House Democrats are backing legislation they say would toughen Missouri’s ethics standards.
The bill would restore many provisions recently struck down by the State Supreme Court: They include banning committee-to-committee money transfers and giving the Missouri Ethics Commission the authority to launch its own investigations. The High Court struck them down because they were tacked onto another bill that had nothing to do with ethics. State Rep. Tishaura Jones (D, St. Louis) says she’s filing a new bill because GOP leaders have so far done nothing following the Supreme Court ruling.
"We were elected to be serious about ethics reform and not play games," Jones told reporters at a press conference at the State Capitol. "Insuring integrity and accountability in state government should be a priority for all lawmakers, and if Republicans won’t act, then Democrats will.”
The bill would also cap campaign contribution limits, something not included in the 2010 law. Candidates for statewide and legislative offices would be limited to donations of no more than $5,000 per donor per election. House Speaker Steven Tilley (R, Perryville) says the bill would have a better chance of survival if that provision is removed.

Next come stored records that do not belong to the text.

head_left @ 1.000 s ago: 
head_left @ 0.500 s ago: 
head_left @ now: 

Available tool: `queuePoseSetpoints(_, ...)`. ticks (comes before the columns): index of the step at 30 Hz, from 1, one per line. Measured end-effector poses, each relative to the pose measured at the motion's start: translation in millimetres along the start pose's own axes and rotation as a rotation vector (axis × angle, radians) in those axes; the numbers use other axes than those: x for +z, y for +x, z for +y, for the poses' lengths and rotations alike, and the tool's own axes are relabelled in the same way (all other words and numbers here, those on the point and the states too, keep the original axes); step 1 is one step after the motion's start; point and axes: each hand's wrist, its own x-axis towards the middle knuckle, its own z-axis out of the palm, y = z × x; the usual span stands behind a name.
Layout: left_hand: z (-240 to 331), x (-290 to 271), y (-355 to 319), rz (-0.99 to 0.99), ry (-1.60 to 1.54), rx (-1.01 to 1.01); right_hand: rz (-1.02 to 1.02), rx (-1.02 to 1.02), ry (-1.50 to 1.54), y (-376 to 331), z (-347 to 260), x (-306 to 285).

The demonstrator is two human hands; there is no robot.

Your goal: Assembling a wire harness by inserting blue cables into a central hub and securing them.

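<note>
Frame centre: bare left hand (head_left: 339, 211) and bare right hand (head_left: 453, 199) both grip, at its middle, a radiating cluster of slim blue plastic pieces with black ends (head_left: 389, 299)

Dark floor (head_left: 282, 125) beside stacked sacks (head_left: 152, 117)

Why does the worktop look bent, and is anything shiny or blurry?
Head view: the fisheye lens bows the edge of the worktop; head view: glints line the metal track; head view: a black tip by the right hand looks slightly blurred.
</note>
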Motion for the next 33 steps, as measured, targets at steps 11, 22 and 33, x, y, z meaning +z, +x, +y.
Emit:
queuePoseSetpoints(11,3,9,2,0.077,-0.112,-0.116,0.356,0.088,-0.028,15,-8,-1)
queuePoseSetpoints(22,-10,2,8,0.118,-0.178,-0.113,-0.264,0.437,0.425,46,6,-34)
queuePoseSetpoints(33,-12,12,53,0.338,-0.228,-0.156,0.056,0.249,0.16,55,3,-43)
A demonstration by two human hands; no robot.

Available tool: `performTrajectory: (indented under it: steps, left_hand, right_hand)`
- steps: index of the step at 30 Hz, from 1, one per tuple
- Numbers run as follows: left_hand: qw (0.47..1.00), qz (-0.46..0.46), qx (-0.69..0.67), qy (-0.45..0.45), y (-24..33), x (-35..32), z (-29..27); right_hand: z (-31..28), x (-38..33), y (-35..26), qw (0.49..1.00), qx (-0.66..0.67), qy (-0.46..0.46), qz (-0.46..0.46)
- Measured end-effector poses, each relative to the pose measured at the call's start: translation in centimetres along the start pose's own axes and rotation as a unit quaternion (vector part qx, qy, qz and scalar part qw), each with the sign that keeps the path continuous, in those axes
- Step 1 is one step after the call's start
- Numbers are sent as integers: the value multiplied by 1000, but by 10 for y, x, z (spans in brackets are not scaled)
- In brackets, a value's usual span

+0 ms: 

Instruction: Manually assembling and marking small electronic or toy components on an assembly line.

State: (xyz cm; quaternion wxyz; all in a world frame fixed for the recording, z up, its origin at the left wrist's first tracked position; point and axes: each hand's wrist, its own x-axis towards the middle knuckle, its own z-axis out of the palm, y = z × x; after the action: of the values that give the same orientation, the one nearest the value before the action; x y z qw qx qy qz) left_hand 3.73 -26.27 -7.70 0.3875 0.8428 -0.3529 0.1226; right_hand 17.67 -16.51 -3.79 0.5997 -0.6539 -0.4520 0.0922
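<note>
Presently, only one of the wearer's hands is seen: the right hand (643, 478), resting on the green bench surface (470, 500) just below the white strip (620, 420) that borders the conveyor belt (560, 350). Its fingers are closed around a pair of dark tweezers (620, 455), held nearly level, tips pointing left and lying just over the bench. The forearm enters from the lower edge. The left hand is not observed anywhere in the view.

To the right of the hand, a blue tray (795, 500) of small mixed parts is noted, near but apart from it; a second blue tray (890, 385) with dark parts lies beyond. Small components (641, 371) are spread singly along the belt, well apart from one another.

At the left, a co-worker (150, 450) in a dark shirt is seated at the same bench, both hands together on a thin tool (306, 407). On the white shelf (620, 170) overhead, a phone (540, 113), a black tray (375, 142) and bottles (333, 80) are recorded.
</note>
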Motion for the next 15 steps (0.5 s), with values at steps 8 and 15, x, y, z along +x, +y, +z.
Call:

“I’ve always been opposed to campaign contribution limits because (they lead) to what we used to have before, where people would give to committees and then the committees would give to other people," Tilley said. "It was hard to track the money.”
Tilley says, though, he’ll treat the bill like any other and refer it to committee, and if it makes it through the committee process he’ll put it on the House calendar for debate.
House Bill 1939 would also require donations of more than $2,000 to be reported electronically within 48 hours to the State Ethics Commission, prohibit lawmakers from lobbying the General Assembly until they've been out of office for one year, and forbid campaign contributions from being deposited in investment accounts.